Lily was glad to be in the comfort of the trees’ canopy. It was cozy here, like the cabin with Papa’s fire blazing, when Mama was not in her bed. Lily wasn’t afraid of the dark, though Mama sometimes shivered fearfully at night, especially those nights when Papa had “gone off” and Lily was beckoned to press her child’s body against her mother’s clenched form. She dreamt she was a moth spinning a warm cocoon around them both, full of charms to drive the uncertainty from Mama’s eyes. While outside, heard only by her, the snow sang to the wind and no one in the world was lonely.

It was never lonesome in the bush. Here living things emerged and endured in the dappled undergrowth – ferns and worts and fungi and mosses, and, in the few random spots freckled by sun, surprised violets. Lily could sense the creatures’ presence even as she took short quick steps towards the back bush, a place forbidden by Mama. She stopped to acknowledge them: a thrush untangled his song; a snakeskin combed the grass; a deermouse scuttled and froze.

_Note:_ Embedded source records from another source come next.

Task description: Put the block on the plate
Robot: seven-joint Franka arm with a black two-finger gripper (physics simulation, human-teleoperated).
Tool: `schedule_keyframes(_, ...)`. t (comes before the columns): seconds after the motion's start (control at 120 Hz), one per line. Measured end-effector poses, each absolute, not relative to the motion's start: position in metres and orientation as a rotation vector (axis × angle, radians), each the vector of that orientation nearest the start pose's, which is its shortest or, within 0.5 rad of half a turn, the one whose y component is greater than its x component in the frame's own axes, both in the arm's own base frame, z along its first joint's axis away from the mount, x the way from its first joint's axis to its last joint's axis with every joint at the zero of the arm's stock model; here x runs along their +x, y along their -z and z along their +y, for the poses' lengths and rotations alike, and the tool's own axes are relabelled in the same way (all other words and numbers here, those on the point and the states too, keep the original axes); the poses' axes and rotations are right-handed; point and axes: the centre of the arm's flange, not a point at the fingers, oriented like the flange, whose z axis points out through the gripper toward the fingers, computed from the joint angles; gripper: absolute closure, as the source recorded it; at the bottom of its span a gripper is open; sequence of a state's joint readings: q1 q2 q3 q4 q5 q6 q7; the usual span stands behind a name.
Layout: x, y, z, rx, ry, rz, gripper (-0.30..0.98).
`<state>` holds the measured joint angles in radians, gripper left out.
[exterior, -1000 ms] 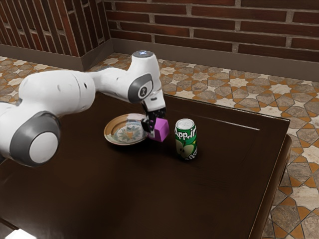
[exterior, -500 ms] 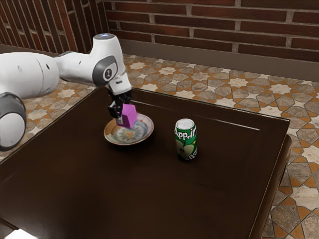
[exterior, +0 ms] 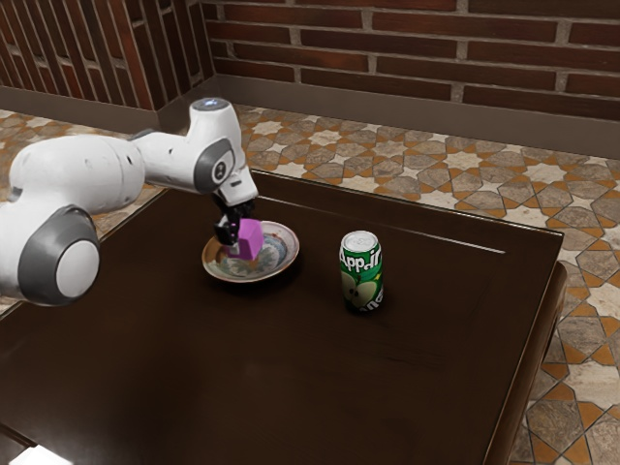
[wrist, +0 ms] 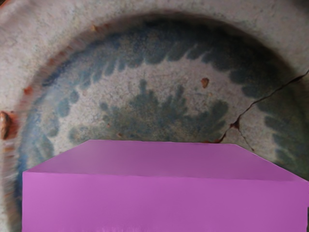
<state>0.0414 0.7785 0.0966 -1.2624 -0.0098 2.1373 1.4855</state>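
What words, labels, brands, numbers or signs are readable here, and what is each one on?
"App": white letters on the green drink can; the letters after it are unclear.
Lower on the can: more white letters, too small to read.
On the white arm: a small round mark, too small to make out.
Plate and pink block: no writing that I can see.

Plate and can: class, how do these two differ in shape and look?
The plate is wide and shallow; the can is narrow and taller. The plate has a leafy pattern and a crack; the green can has lettering and an apple picture. Both are round and rest on the table.
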Motion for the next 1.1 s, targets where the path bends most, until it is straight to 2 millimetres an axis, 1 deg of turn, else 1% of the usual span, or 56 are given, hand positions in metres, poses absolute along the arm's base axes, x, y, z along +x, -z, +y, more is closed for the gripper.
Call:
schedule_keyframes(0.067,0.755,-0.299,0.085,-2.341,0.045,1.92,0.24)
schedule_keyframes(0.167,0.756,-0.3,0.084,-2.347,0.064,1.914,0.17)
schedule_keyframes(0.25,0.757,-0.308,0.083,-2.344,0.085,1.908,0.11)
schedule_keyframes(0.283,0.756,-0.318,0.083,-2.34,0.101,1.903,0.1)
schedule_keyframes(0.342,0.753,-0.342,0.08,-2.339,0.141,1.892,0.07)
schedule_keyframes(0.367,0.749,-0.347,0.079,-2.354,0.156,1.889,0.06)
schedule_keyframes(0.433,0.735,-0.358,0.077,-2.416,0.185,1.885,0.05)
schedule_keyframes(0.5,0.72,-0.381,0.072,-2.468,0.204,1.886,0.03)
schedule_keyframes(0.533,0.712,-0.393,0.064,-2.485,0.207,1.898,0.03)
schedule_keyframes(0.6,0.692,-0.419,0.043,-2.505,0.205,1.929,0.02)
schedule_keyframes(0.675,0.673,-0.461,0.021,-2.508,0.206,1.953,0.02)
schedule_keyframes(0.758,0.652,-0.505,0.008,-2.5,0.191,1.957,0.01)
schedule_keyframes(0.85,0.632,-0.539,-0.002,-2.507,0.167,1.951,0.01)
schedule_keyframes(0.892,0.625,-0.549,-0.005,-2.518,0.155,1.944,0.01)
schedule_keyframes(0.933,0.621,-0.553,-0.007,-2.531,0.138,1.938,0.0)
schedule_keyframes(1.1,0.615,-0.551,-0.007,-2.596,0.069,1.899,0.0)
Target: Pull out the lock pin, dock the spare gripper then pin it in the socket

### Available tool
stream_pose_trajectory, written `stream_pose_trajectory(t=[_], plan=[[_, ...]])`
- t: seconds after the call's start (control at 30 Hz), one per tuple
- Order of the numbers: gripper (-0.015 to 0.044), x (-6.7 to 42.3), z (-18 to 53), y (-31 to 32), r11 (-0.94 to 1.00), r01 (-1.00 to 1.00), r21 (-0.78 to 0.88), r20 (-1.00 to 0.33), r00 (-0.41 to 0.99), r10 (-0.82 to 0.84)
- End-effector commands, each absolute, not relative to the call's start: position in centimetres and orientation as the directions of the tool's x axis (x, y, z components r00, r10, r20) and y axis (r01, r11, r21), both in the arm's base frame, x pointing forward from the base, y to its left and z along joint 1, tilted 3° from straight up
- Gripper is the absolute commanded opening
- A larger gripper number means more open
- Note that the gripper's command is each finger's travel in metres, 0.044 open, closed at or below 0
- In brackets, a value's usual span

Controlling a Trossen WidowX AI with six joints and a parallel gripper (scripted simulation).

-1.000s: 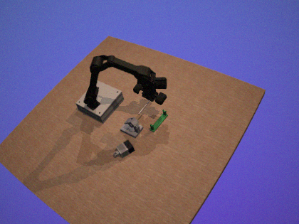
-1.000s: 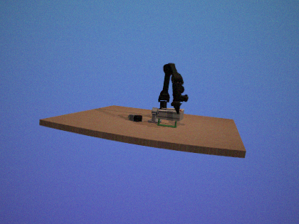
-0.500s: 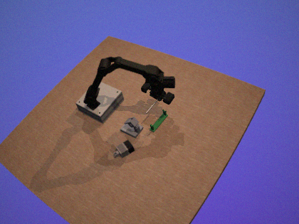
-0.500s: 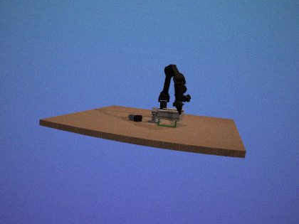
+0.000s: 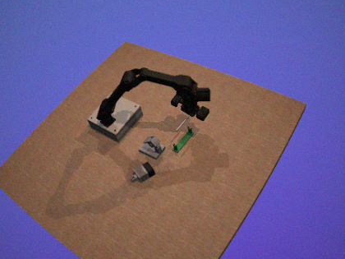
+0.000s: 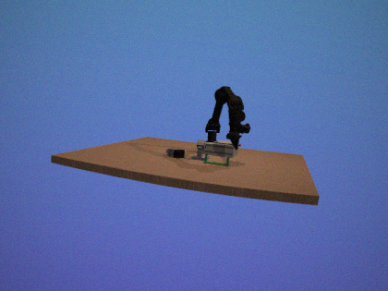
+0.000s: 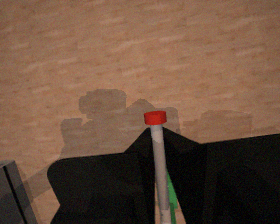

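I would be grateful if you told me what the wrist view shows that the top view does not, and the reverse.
Only the wrist view shows the lock pin's red head and the pincer's dark fingers closed on its grey shaft. Only the top view shows the whole arm on its base, the spare gripper lying apart, and the empty socket mount. Both show the pin, the green cradle beneath it and the wooden table.

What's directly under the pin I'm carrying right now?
The hand grips the lock pin by its shaft. In the wrist view a sliver of the green rack shows just beneath it; the black fingers cover the rest of the rack.
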State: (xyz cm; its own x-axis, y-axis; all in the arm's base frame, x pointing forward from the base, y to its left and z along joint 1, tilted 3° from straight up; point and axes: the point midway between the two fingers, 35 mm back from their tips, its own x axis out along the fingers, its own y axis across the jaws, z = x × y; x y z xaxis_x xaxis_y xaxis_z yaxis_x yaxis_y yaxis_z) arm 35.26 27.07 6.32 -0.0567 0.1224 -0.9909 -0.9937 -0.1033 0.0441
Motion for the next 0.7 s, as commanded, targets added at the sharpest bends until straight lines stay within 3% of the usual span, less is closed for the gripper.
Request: stream_pose_trajectory(t=[0.0,0.67], plan=[[0.0,35.7,6.4,27.4,-0.098,-0.994,0.043,-0.991,-0.055,0.124],[0.0,35.9,3.6,27.4,-0.099,-0.994,0.034,-0.991,-0.046,0.129]])
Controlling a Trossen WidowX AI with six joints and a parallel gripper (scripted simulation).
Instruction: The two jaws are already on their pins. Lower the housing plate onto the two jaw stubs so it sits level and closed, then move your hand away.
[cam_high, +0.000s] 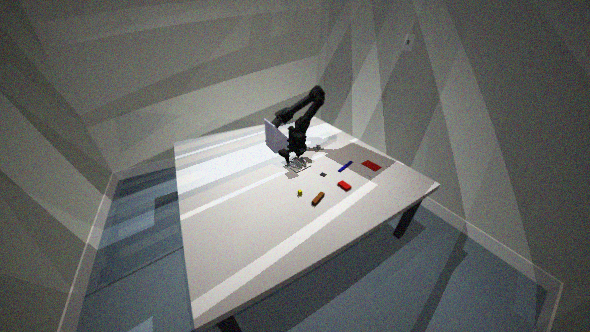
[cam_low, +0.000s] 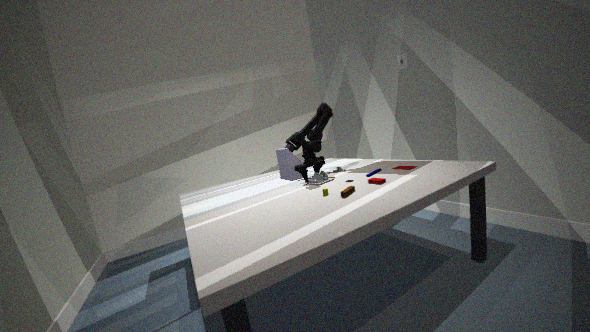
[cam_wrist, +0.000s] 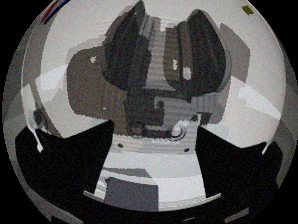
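Between the fingertips, low over the table (cam_high: 240, 240) (cam_low: 260, 220), the housing plate (cam_wrist: 157, 107) is grasped by the gripper (cam_high: 295, 159) (cam_low: 314, 175) (cam_wrist: 154, 125), whose fingers stand wide. The plate lies above or on a pale ribbed part (cam_wrist: 152, 145); whether it is seated cannot be told. The step in hand is probably the final lowering. Keep the plate level, align both stubs, and press down evenly; a tilt could bind one side. Release only when closed, then retract straight up. Beside the arm stands a pale upright panel (cam_high: 275, 136) (cam_low: 288, 164). Farther out lie a yellow piece (cam_high: 300, 193) (cam_low: 325, 192), an orange-brown block (cam_high: 318, 198) (cam_low: 348, 191), a red block (cam_high: 344, 185) (cam_low: 377, 181) and a blue bar (cam_high: 345, 166) (cam_low: 373, 172). No brand, label or writing is legible.
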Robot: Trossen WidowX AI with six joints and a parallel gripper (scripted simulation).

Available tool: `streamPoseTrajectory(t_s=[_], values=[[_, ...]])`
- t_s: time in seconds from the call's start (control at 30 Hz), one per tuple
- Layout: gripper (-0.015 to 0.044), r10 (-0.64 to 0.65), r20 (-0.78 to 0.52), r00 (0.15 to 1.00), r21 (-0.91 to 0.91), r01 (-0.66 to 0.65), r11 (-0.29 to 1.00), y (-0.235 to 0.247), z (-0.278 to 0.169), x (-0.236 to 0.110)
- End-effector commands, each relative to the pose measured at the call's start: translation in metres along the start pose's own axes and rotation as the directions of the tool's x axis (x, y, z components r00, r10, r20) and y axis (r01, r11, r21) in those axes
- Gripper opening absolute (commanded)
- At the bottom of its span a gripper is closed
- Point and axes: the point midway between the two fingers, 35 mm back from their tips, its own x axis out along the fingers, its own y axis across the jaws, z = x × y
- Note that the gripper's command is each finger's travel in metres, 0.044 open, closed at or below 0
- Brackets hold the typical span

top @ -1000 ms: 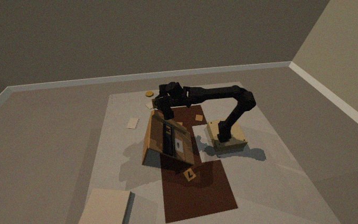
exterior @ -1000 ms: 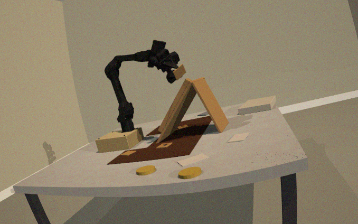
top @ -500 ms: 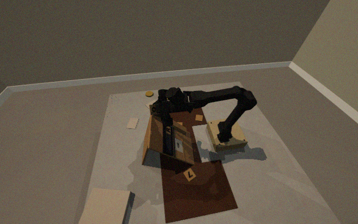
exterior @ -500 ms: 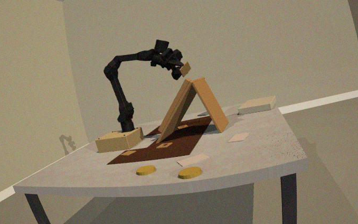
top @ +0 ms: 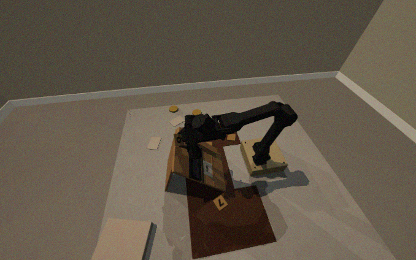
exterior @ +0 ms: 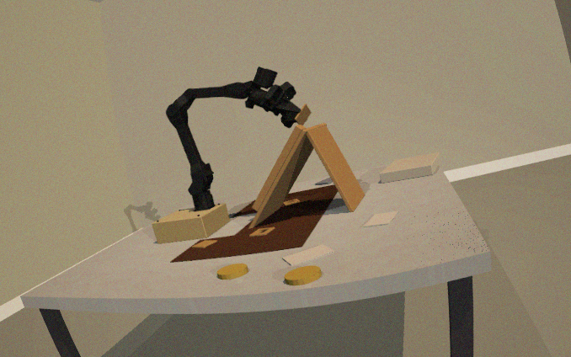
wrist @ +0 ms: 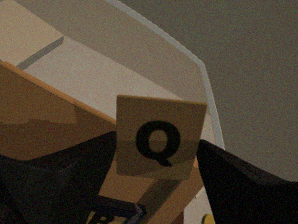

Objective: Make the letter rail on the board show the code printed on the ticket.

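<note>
1. Top view: the black arm (top: 254,115) rises from a tan base block (top: 277,154) on the right of the bench (top: 300,206) and reaches left over the top of the tent-shaped board (top: 177,161). The end effector is hidden under the wrist here. A dark rail (top: 196,167) runs down the board's face with a pale tile (top: 208,168) just beside it. A tile marked L (top: 220,202) lies on the brown mat (top: 235,225) near the board's foot. Two yellow discs (top: 173,108) sit at the far edge.

2. Exterior view: the end effector (exterior: 296,118) hangs just above the board's ridge (exterior: 307,129), clenched on a tan tile (exterior: 303,114) that is tilted and apart from the board. Two tiles (exterior: 262,231) lie on the mat, and a pale block (exterior: 408,167) rests at the far right of the bench.

3. Wrist view: the tile marked Q (wrist: 158,139) sits gripped between the dark fingers. Below it the rail (wrist: 143,205) holds a tile marked R (wrist: 108,221).
</note>
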Motion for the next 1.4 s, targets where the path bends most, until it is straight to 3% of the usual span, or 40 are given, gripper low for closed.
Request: streamPoseTrajectory(t_s=[0.0, 0.47, 0.63, 0.83, 1.37], values=[[0.0000, 0.029, -0.007, 1.000, 0.055, -0.029, 0.998, 0.020, 0.001, -0.002], [0.0000, 0.155, -0.002, 0.988, 0.242, -0.150, 0.959, 0.100, 0.011, -0.025], [0.0000, 0.173, 0.007, 0.985, 0.176, -0.172, 0.969, 0.113, 0.013, -0.032], [0.0000, 0.202, 0.000, 0.979, 0.224, -0.197, 0.954, 0.133, 0.012, -0.040], [0.0000, 0.313, -0.032, 0.949, 0.443, -0.267, 0.856, 0.219, -0.003, -0.086]])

“You stay away from the Indians, you hear?” Mama said so often. She seemed to hate them: they never did a lick of work; they drank whiskey, then went crazy and hurt people; they went hunting god-knows-where, taking good men with them, so the farms were neglected. And their women, they’re wicked too, and dance and do bad things…. Lily wanted to ask, not about the bad things, but about the dancing, though she never did.

Lily knew where the Indians lived. Many nights, curled in the straw of her loft, she heard the drumbeats come across the tree-tops from miles away and settle into their clearing as if aimed there. They were not like her soft heartbeat, nor like the sprightly songs Mama sang at her spinning wheel. Theirs was a pounding, repetitive music that set her heart ajar, that made her long to know what words could be sung to such a rhythm, what dances would find their feet in such a frenzy. She wanted to see those women, how they moved in the firelight that twisted above the black roof of the bush, what their eyes said when they danced in the smoky, burnished, mosquito-riven dark.

An axe rang against a tree-trunk, clear as a church bell. Papa’s back. Lily recognized the signature of his chopping: two vicious slashes, the second slightly more terrifying than the first, followed by two diminished, tentative “chunks.” Maybe Mama would hear them too and leave her sick bed. Papa was in the North Field; that was good. He’d only “gone off” as far as the Frenchman’s. Sometimes one of the LaRouche boys came back with him to help with the stumps or the burning. All three boys watched her with the edges of their eyes until Papa shouted at her to go away.

Papa had returned and that was enough to deter her from the bush and the forbidden terrain beyond the East Field, carefully planted now with wheat. She turned towards the North Field, five acres of newly cleared and fire-ravaged land where the Indians were not allowed to camp or hunt. Papa might be in a good mood. She listened carefully to the determined repetition of Papa’s axe against the grained flesh of the tree. He was at one of the hardwoods again. Abruptly the axe fell silent. Lily held her breath. Then she heard the thunderous, sustained shriek as a two-hundred-year-old walnut came crashing through the forest to stun the ground with its sudden goodbye. She paused and listened to the tree’s dying reverberate through the earth.

She would surprise Papa at his work, celebrate another tree felled, and laugh when he swept her up and twirled her around, saying . “Lady Fair Child, may I have the pleasure of this dance?”